Mr. Richard Benyon (Newbury) (Con): Will my hon. Friend join me in congratulating the Liberal Democrats on their wonderful website, "Axe the Tax"? That is one of the reasons why I am here, because towards the end of the general election I ended up suggesting to householders that they look at the proposal to see how much more the local income tax would cost them.
Mr. Hunt: I am not accustomed to congratulating Liberal Democrats on their campaigning techniques, but in that respect I wholeheartedly agree with my hon. Friend.
This is, in all seriousness, something that the Liberal Democrats need to consider. My constituency is an expensive part of the world and, yes, there are people on high salaries, but there are also people on low salaries who have to deal with very high costs. I met a couple of teachers who lived together in Godalming. They had bought their first house with their first mortgage, and their combined salary was around £60,000. I accept that in some parts of the country that is a very generous amount of money to live on, but it is not much when one is having to buy a very expensive house and to deal with a mortgage on it. That couple's council tax would increase by about £600 under the local income tax, and they would really suffer. When I talked to pensioners who would benefit from the local income tax, would many of them stop thinking that it was a good idea if I explained to them that the reason why they would benefit is that hard-working young couples would have their taxes increased in return.
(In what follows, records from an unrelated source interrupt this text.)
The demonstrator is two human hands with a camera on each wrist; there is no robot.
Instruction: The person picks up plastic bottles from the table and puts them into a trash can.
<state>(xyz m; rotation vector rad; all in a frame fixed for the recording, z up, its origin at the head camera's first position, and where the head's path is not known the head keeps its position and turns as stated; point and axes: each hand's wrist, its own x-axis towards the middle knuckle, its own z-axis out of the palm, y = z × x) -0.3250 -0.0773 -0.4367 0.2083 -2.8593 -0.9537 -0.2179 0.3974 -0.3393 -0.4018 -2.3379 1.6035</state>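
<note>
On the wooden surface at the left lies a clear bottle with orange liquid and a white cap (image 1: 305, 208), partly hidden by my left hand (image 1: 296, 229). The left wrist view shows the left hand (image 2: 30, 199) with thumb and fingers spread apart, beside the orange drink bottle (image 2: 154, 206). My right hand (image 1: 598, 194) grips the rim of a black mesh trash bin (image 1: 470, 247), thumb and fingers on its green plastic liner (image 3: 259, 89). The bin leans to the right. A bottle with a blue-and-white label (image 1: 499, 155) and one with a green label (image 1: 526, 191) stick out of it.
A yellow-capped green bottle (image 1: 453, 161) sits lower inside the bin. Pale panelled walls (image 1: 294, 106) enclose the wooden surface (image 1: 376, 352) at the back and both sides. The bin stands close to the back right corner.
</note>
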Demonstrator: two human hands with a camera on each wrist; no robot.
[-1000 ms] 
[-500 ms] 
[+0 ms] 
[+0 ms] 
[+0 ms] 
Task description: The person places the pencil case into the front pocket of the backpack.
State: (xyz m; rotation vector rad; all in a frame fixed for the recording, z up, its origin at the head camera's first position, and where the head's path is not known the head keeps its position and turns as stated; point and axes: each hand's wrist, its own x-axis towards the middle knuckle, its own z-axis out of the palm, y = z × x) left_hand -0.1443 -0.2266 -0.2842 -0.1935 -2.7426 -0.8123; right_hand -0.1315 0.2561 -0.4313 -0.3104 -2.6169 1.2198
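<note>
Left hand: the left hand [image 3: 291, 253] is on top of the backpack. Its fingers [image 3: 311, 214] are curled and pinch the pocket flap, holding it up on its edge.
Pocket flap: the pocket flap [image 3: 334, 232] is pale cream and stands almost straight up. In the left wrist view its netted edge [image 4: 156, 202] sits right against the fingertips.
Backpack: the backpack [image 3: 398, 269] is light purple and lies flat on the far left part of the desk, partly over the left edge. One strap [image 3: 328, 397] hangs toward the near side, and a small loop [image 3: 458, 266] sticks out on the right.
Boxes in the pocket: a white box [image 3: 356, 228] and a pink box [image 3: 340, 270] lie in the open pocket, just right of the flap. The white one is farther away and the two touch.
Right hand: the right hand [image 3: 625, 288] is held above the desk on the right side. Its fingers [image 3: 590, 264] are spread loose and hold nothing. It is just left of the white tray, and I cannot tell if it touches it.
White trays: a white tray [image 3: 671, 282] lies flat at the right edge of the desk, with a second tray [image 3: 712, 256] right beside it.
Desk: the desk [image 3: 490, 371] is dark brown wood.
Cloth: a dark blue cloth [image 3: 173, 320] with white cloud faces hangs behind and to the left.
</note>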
On top of that, there are all the problems about the cost of collecting local income tax and about equalisation. That is significant for my part of the world.
Anne Main: Unfortunately, we have exactly the same problem in St. Albans. Even a starter home costs about £200,000, which is more than three times the income of the couple my hon. Friend mentioned. The Liberal Democrats assume that a high house price equals wealth, but that is not so. The biggest flaw with the local income tax is that it takes no account of the fact that many peopleoften key workers such as police, nurses and teacherswill need to have a huge mortgage to live in areas such as St. Albans, Guildford, and my hon. Friend's constituency.